(WHAT YOU WILL DO) Skip the pictures and write out, word for word, the lines below from the one with "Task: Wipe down" through the one with "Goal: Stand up", inclusive.

(Recorded data)
>>
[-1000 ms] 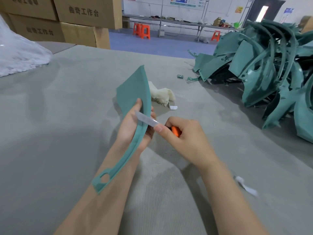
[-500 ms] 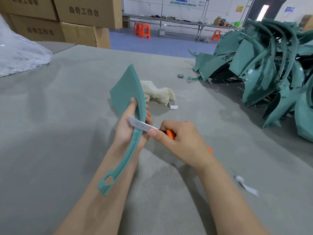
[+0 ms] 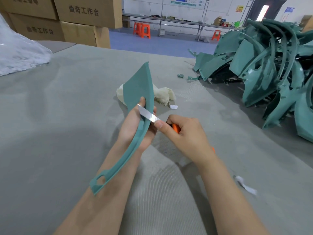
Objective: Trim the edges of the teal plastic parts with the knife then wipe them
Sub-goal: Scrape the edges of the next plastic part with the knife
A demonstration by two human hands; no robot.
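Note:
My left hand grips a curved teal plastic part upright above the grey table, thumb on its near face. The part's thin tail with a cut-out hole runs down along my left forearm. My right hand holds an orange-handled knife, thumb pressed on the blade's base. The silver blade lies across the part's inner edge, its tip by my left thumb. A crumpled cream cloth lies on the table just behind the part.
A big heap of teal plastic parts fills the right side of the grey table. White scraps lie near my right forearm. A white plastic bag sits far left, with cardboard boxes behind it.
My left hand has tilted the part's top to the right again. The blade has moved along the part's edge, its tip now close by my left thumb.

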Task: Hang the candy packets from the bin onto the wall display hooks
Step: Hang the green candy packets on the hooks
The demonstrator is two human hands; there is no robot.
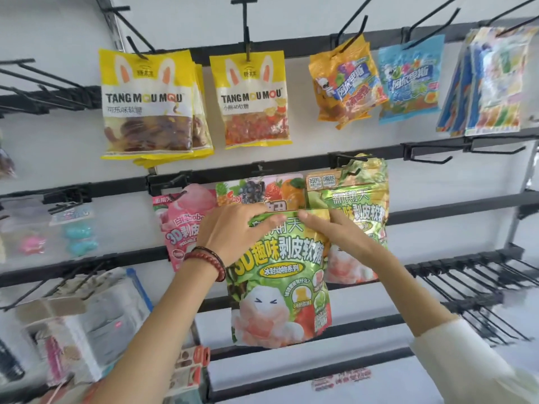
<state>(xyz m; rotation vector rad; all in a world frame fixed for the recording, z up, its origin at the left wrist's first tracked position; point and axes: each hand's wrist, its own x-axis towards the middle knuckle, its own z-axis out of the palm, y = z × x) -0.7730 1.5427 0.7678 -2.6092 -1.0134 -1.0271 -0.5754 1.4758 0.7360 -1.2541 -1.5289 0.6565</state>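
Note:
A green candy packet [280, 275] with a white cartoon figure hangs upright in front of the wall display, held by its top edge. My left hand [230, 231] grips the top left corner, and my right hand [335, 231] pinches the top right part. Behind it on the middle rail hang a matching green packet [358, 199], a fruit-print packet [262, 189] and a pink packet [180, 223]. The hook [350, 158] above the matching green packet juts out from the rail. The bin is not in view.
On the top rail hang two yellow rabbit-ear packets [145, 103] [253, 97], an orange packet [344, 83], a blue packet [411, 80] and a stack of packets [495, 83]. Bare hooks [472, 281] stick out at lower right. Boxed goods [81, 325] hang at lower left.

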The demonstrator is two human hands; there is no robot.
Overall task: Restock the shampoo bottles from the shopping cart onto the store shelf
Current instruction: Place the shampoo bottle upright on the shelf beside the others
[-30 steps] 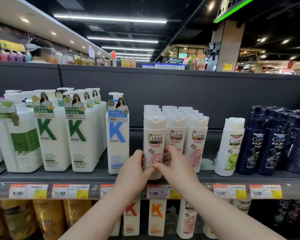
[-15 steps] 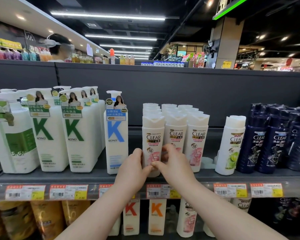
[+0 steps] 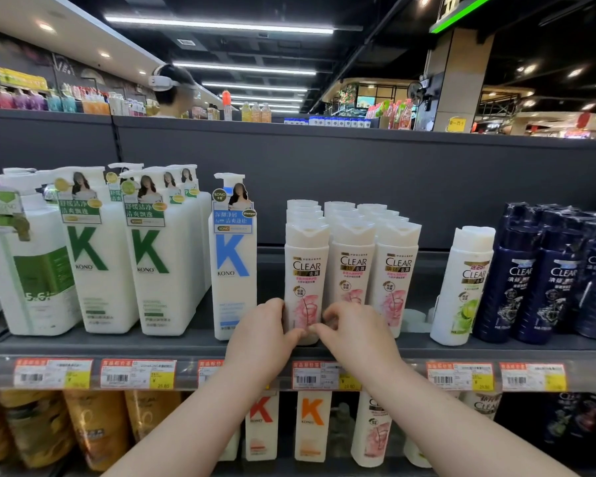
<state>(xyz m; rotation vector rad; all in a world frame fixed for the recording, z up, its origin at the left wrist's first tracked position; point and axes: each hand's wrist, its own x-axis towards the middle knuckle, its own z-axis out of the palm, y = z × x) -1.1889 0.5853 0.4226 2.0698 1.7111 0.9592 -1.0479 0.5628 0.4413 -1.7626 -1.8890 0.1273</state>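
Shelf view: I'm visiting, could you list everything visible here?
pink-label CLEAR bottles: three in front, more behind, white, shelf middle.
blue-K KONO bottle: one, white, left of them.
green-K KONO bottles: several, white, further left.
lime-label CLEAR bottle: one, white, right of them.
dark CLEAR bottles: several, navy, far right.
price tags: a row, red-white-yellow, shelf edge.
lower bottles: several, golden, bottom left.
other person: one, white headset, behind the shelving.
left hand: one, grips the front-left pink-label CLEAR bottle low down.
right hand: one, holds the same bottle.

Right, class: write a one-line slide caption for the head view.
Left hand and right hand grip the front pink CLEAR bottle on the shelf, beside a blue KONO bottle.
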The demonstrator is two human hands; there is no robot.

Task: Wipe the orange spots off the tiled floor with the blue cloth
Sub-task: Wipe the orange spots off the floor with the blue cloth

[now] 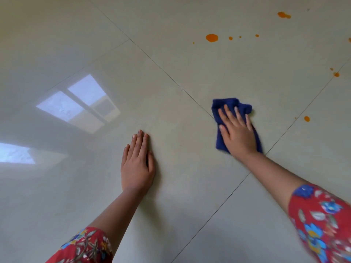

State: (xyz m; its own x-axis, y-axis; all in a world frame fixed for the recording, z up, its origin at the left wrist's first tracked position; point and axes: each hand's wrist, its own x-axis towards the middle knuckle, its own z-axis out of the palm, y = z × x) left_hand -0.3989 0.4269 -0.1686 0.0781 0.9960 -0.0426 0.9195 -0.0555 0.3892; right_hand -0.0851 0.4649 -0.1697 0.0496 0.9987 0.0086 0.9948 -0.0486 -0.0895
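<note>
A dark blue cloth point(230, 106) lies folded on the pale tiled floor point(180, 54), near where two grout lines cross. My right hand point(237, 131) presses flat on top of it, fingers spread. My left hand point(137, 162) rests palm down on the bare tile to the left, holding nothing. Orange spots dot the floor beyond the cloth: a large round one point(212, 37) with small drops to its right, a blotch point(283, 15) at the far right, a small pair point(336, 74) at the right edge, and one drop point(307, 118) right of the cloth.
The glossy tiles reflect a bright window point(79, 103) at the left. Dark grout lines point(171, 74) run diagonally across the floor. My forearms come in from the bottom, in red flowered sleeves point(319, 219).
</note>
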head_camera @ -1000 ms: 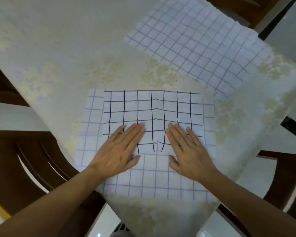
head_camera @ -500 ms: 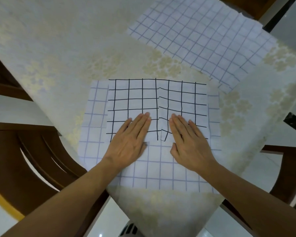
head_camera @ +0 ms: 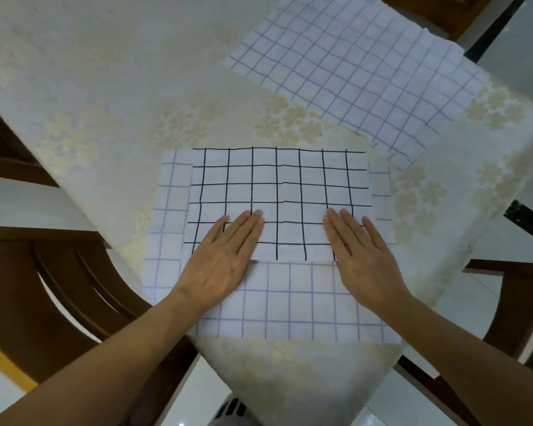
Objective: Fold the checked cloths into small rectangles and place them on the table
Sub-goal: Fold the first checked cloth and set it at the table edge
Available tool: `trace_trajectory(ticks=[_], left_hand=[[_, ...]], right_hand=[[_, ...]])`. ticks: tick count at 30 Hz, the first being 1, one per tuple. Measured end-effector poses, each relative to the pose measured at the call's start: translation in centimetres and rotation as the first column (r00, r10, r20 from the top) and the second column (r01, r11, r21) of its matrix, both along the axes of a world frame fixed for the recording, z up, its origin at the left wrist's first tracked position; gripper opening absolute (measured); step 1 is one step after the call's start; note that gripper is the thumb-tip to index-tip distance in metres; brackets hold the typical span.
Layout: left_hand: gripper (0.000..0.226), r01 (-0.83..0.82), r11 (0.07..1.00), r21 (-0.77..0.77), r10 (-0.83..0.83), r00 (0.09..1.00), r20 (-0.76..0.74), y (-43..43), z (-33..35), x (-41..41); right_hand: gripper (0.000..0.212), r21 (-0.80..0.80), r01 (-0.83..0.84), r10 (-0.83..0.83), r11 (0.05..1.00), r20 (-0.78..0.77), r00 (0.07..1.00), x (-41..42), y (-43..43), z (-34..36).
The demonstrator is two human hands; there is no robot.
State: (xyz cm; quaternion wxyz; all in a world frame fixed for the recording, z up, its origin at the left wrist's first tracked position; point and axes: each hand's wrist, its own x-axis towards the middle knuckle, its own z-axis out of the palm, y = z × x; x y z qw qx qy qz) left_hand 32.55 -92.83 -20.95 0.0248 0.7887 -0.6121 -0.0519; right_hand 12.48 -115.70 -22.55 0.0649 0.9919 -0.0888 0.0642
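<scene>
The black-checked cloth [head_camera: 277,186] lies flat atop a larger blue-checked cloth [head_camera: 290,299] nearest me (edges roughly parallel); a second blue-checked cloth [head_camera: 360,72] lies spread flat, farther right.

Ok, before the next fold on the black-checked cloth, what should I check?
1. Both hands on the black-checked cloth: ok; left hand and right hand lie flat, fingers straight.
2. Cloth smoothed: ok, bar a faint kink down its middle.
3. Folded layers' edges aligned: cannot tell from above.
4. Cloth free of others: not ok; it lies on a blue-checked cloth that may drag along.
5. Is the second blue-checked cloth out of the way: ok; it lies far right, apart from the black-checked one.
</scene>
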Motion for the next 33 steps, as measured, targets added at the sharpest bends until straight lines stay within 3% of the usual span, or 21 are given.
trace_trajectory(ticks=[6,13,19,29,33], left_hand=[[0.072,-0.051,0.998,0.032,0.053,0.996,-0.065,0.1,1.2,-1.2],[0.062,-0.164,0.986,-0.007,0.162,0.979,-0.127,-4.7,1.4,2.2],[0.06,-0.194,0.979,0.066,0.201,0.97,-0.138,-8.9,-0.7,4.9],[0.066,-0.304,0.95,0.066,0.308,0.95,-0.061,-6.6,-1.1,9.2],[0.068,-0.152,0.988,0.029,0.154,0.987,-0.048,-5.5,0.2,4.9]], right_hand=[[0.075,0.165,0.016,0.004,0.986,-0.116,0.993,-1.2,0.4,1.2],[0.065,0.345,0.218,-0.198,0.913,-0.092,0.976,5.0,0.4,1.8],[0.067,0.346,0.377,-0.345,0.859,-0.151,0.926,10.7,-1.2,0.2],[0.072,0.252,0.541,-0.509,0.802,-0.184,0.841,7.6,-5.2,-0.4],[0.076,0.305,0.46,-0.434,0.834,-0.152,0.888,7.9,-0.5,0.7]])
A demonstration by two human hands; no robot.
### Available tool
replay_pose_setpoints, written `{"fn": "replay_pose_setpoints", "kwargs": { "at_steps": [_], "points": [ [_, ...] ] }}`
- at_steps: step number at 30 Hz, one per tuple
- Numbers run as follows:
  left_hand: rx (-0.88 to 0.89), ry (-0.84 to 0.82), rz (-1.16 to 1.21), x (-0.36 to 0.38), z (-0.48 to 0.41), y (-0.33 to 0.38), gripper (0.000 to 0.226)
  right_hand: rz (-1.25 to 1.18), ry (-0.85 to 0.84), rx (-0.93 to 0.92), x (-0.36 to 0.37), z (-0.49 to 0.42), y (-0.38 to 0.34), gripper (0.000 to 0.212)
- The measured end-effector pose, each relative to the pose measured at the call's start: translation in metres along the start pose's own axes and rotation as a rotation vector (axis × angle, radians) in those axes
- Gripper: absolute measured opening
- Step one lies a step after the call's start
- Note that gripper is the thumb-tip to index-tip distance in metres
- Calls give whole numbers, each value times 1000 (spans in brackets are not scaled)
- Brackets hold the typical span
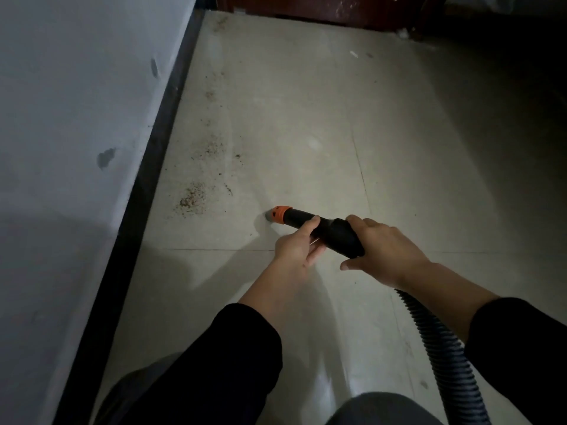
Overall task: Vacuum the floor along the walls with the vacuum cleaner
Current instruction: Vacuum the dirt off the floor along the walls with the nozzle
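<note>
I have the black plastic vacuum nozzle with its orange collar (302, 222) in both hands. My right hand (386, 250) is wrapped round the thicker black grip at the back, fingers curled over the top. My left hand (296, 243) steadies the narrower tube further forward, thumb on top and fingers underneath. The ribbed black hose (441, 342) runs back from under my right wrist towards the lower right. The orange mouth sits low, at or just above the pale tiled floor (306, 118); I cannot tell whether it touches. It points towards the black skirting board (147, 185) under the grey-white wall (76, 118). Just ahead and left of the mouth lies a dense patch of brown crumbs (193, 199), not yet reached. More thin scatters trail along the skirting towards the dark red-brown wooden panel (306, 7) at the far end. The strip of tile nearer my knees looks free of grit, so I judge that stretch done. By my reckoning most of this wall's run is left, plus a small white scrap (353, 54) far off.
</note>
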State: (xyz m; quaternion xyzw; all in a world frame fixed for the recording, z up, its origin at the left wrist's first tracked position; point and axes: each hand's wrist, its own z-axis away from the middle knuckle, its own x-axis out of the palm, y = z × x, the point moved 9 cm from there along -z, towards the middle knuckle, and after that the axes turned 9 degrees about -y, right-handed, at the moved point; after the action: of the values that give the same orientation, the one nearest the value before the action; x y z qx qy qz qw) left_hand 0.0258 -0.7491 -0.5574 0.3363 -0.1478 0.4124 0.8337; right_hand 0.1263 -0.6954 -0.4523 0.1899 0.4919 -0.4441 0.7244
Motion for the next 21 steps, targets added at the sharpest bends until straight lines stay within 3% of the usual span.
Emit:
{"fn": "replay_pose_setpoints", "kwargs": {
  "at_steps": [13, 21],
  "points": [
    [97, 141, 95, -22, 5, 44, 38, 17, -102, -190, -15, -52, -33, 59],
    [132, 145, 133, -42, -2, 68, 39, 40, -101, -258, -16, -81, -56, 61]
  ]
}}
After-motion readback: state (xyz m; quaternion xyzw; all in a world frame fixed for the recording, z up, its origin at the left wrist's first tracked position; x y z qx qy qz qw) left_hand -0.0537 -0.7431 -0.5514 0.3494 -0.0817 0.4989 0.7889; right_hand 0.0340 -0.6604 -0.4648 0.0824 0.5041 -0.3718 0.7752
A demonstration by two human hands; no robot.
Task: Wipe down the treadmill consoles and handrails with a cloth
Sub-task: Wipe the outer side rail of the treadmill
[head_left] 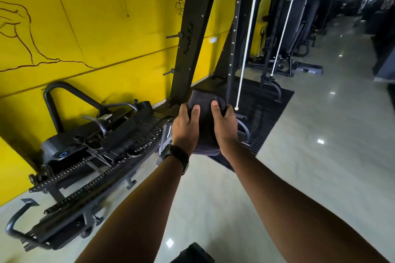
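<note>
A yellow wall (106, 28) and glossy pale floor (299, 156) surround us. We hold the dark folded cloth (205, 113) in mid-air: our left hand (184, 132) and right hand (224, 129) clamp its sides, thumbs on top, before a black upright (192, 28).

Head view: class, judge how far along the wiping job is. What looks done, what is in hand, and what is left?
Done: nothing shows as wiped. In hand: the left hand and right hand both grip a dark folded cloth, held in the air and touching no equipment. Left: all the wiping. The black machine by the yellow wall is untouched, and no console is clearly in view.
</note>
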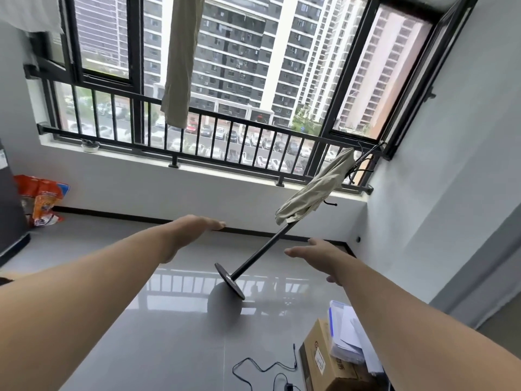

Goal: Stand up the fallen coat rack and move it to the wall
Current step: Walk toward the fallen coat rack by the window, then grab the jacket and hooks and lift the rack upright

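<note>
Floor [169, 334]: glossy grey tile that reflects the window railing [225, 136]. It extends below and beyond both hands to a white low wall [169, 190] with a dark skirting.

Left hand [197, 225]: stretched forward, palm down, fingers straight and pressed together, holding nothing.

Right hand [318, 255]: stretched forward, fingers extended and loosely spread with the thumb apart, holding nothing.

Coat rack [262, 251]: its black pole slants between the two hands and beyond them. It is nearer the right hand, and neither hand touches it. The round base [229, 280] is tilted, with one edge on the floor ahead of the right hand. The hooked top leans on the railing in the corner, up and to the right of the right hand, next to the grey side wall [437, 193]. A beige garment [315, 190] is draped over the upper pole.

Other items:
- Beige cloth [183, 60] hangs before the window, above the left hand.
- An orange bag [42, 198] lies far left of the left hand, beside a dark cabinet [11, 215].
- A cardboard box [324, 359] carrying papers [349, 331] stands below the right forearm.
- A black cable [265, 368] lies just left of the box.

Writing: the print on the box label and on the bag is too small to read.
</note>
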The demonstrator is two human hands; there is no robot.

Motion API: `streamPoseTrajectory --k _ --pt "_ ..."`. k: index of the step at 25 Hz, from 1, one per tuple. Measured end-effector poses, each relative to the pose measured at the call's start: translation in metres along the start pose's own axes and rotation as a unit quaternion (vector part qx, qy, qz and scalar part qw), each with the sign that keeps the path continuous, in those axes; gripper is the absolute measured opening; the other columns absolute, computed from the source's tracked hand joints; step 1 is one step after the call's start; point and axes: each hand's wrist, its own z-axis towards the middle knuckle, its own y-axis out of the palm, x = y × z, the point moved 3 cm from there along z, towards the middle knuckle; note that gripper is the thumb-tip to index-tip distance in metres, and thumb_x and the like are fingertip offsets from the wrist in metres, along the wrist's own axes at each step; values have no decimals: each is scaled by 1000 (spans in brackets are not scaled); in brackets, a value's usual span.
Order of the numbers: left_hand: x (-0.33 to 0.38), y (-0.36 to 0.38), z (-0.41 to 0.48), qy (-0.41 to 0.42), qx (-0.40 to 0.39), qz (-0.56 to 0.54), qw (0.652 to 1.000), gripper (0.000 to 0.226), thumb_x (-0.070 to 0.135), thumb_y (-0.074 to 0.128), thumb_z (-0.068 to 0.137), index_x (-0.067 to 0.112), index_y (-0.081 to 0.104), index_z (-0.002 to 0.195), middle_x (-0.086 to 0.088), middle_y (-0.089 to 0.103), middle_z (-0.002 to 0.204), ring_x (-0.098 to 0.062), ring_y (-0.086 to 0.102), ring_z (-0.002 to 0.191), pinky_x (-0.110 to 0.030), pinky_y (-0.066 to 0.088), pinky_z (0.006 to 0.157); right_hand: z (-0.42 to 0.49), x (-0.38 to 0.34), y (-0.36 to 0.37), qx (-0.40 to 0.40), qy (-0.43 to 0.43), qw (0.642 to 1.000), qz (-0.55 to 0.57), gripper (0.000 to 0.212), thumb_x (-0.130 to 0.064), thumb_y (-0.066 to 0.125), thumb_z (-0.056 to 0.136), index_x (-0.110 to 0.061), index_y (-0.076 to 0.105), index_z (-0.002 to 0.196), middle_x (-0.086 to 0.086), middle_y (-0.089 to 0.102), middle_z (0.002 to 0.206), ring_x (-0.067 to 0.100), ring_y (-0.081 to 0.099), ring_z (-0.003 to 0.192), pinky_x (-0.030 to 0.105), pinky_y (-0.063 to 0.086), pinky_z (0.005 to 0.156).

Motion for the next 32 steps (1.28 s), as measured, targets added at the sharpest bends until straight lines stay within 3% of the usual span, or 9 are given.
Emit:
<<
(RESPONSE TO THE EXERCISE)
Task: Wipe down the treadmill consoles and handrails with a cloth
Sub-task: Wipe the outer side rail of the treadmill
[head_left] 
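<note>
A yellow wall (106, 28) and glossy pale floor (299, 156) surround us. We hold the dark folded cloth (205, 113) in mid-air: our left hand (184, 132) and right hand (224, 129) clamp its sides, thumbs on top, before a black upright (192, 28).

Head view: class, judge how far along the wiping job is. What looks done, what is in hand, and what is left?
Done: nothing shows as wiped. In hand: the left hand and right hand both grip a dark folded cloth, held in the air and touching no equipment. Left: all the wiping. The black machine by the yellow wall is untouched, and no console is clearly in view.
</note>
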
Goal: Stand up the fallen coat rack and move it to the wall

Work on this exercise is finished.